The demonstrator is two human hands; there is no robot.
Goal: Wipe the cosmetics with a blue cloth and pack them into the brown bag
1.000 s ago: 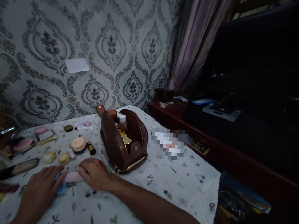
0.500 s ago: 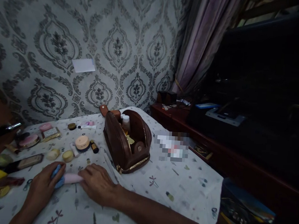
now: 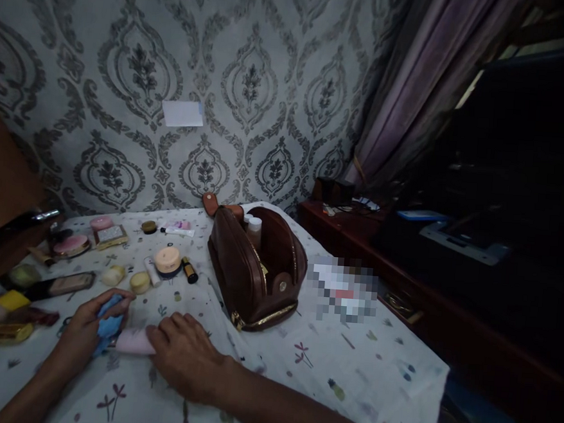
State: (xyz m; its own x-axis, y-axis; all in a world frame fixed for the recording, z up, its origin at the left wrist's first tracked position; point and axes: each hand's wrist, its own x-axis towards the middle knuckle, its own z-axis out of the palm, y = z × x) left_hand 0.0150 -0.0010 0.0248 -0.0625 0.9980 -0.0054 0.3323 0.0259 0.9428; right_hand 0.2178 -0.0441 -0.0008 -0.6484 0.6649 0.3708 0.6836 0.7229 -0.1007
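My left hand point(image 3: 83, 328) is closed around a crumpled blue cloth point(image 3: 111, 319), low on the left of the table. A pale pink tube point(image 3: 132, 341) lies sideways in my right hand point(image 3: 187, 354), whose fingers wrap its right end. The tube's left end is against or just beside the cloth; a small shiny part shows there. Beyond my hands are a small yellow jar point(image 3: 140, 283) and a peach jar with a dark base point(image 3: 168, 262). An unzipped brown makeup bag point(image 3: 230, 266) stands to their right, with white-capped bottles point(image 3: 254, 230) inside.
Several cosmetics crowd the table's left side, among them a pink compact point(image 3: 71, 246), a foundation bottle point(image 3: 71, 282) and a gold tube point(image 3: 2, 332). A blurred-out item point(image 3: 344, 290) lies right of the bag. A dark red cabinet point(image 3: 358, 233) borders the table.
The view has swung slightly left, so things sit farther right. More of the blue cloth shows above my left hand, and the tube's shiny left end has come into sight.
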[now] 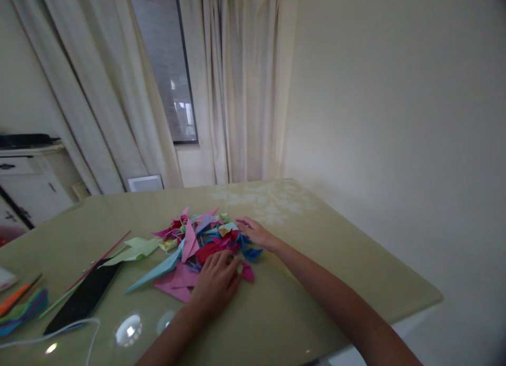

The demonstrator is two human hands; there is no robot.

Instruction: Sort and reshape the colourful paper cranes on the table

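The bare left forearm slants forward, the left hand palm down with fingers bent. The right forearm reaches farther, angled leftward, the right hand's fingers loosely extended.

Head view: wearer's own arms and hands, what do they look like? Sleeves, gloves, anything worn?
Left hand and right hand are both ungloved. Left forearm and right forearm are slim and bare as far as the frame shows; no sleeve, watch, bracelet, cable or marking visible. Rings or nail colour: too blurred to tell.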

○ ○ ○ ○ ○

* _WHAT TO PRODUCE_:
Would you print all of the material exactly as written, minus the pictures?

* _ANSWER FOR THE TASK_:
The demonstrator is two human hands; there is no robot.
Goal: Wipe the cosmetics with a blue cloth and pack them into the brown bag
1.000 s ago: 
0.500 s ago: 
now: 
State: (xyz m; its own x-axis, y-axis; all in a world frame fixed for the recording, z up, its origin at the left wrist's first tracked position; point and axes: each hand's wrist, its own x-axis towards the middle knuckle, its own z-axis out of the palm, y = z × x) left_hand 0.0150 -0.0010 0.0248 -0.0625 0.9980 -0.0054 0.3323 0.0259 0.9428; right_hand 0.2178 -0.0441 -0.0008 -0.6484 0.6649 0.3708 0.6836 0.7229 -0.1007
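My left hand point(image 3: 83, 328) is closed around a crumpled blue cloth point(image 3: 111, 319), low on the left of the table. A pale pink tube point(image 3: 132, 341) lies sideways in my right hand point(image 3: 187, 354), whose fingers wrap its right end. The tube's left end is against or just beside the cloth; a small shiny part shows there. Beyond my hands are a small yellow jar point(image 3: 140, 283) and a peach jar with a dark base point(image 3: 168, 262). An unzipped brown makeup bag point(image 3: 230, 266) stands to their right, with white-capped bottles point(image 3: 254, 230) inside.
Several cosmetics crowd the table's left side, among them a pink compact point(image 3: 71, 246), a foundation bottle point(image 3: 71, 282) and a gold tube point(image 3: 2, 332). A blurred-out item point(image 3: 344, 290) lies right of the bag. A dark red cabinet point(image 3: 358, 233) borders the table.
The view has swung slightly left, so things sit farther right. More of the blue cloth shows above my left hand, and the tube's shiny left end has come into sight.
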[now] 

The demonstrator is two human hands; there is no robot.

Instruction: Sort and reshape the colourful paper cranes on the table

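The bare left forearm slants forward, the left hand palm down with fingers bent. The right forearm reaches farther, angled leftward, the right hand's fingers loosely extended.

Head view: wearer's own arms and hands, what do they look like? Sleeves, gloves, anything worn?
Left hand and right hand are both ungloved. Left forearm and right forearm are slim and bare as far as the frame shows; no sleeve, watch, bracelet, cable or marking visible. Rings or nail colour: too blurred to tell.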

Nothing remains to be written for this exercise.